CÍNTHIA CORTEGOSO
cinthiacortegoso@hotmail.com
De Londrina-PR
Foi assim que a alma da jovem
menina se acalmou: com o seu próprio recolhimento.
Fora de si, um mundo sem parada
e com diferenciados ruídos brandia vorazmente, mas no interior da jovem a paz
finalmente construíra um lar para a sua morada, para a harmonia da alma,
espírito secular.
Até aquele momento, Marie vivera
muita perturbação externa e inquietude interior. A vida material era muito
restrita, para não dizer, quase escassa. A comida era contada, existia mesmo
para o corpo sobreviver. E todas as coisas materiais, retratando somente as
mais básicas, havia em quantidade realmente limitada. No entanto, o desconforto
maior para a jovem era o relacionamento tão áspero e infeliz que passava no lar,
na verdade, em casa com a família, pois lar será chamado quando o amor, o
respeito, o entendimento existirem entre os participantes do grupo familiar,
senão todos os três, mas pelo menos um deles com a sabedoria de que os outros
dois também existem para serem desenvolvidos.
Os pais não se entendiam, tão
menos se respeitavam, e com as demais adversidades, realmente, o ambiente se
tornava desequilibrado e quase inabitável.
De mansinho, a jovem menina
deixava o casebre e buscava o lugar que a acalmava, o alto do Morro da Luz,
local bem próximo de onde morava. Recebera esse nome por ser um morro solitário
no meio de um descampado plano; ele recebia antecipadamente a luz da lua.
E era para lá que Marie rumava
quando a situação em casa estava ainda mais comprometida que de costume.

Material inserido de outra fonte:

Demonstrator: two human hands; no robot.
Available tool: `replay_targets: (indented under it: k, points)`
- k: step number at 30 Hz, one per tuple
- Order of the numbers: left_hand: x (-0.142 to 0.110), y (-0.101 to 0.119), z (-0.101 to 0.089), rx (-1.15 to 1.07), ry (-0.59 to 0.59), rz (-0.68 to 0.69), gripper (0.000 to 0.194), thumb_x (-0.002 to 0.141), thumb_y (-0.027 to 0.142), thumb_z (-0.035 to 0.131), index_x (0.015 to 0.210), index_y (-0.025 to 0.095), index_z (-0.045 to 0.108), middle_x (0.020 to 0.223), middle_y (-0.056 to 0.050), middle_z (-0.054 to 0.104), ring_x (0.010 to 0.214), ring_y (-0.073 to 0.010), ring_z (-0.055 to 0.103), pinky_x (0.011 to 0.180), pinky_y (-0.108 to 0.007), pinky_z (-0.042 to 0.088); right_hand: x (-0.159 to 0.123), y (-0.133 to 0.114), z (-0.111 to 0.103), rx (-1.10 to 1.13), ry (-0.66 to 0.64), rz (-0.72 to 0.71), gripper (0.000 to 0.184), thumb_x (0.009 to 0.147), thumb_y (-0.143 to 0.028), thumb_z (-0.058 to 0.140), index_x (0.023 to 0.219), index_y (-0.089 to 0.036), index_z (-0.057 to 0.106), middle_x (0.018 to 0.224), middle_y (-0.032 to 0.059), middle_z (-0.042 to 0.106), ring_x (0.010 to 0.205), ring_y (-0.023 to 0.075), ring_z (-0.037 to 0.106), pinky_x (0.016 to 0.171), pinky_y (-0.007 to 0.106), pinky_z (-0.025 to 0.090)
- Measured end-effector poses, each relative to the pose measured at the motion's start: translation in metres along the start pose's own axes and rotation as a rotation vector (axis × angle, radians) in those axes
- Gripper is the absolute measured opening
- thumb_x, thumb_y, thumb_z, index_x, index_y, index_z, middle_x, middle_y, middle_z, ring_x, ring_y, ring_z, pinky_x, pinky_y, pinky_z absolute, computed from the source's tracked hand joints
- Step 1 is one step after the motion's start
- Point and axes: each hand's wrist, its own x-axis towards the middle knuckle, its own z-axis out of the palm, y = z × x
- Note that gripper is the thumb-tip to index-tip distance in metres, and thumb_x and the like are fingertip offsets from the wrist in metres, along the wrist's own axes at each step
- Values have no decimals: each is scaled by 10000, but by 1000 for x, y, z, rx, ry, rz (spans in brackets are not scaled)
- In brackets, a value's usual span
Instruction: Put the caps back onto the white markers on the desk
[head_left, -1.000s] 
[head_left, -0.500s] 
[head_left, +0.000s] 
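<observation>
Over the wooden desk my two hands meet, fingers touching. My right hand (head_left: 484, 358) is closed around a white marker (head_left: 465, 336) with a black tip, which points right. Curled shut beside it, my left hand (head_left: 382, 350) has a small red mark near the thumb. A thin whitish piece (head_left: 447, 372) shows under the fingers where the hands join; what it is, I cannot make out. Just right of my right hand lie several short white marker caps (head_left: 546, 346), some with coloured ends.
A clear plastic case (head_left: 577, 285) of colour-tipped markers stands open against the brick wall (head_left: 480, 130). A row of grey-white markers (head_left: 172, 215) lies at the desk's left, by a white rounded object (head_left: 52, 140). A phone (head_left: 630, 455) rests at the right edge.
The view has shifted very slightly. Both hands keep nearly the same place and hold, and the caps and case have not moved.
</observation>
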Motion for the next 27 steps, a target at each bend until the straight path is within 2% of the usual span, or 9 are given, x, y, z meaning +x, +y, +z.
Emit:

No
morro, a jovem se sentava em cima de um pedacinho de papel que sempre levava e
tanto olhava a magnífica lua tentando obter respostas para as suas questões,
sossego para o seu coração.
Foi em mais uma noite assim,
numa conversa com a lua, que seu amigo se aproximou, sentou-se ao seu lado no
morro e, em paz e quieto, também passou a observar a senhora do céu.
Maravilhosamente, o luar
brilhava na calma tão própria e clara, na grandeza de sua conquista humilde e
eterna. E isso impressionava a jovem franzina. E no morro não havia flores, só
mesmo uma plantação rasteira e ressequida, mas nele a luz da lua chegava antes.
E Marie, percebendo a companhia,
começou a dizer:
– Que bom que veio, Frédéric.
Estava precisando mesmo conversar, não me lamentar, somente conversar um pouco.
– Sim, minha amiga. Estou aqui.
Como foi o seu dia? – o amigo quis saber.
– Meu dia foi como muitos
outros, mas o mais importante é que pude viver e nada de pior me aconteceu, nem
à minha família ‒ a jovem, contentada, falou.
– Sim, Marie. Quando se passa um
dia sem percalço também é muito relevante e apreciável. E muito se deve
agradecer ‒ o amigo completou.
– A comida não foi suficiente,
mas não passamos a fome de um tempo atrás, então, já é um presente. Meu pai não
nos espancou, bêbado, quando chegou do trabalho. Minha mãe não foi humilhada
quando foi levar a roupa limpa e passada à sua cliente da alta sociedade. Meus
irmãos não choraram de dor na barriga. O nosso cãozinho teve um pouco de comida
para se manter. Pude ir à escola, mesmo que descalça. Recebemos alguns baldes
de água potável. E ainda com tanta vontade, ganhei da vizinha um pedaço de bala
de açúcar derretido e enrolado como bolinhas. Quantos presentes, Frédéric,
pudemos receber! Tanto agradecemos ao Senhor ‒ concluiu a jovem.
– Pois bem, Marie, e tantos mais
pudemos vivenciar só por hoje. Como poder viver mais um dia; ter a liberdade
para ir e vir; estar com pessoas que amam mesmo que seja do seu jeito, no
entanto, amam; poder ver o céu e agora as estrelas; sorrir para quem se quer
bem; aproveitar a oportunidade de cada novo tempo; conscientizar-se da oração
para apaziguar ou simplesmente agradecer; sentir o perfume, mesmo que de poucas
flores, ainda assim, são flores; sentir o vento nos abraçar; saber que embora
esteja uma situação não muito agradável, mas somos participantes da vida e tudo
tende a se transformar, a se melhorar; lembrar-se sempre da existência de Deus,
nosso Criador e Senhor; recordar que o sol nasce sempre para um novo amanhecer.
E assim ficaram mais um
pouquinho conversando, a jovem e seu amigo.
De longe, somente a figura da
jovem era contornada e presente, mas ela continuava dialogando com seu amigo
enviado, como fazia nas noites estreladas e nos momentos mais necessitados da
luz e da sabedoria do amparo divino.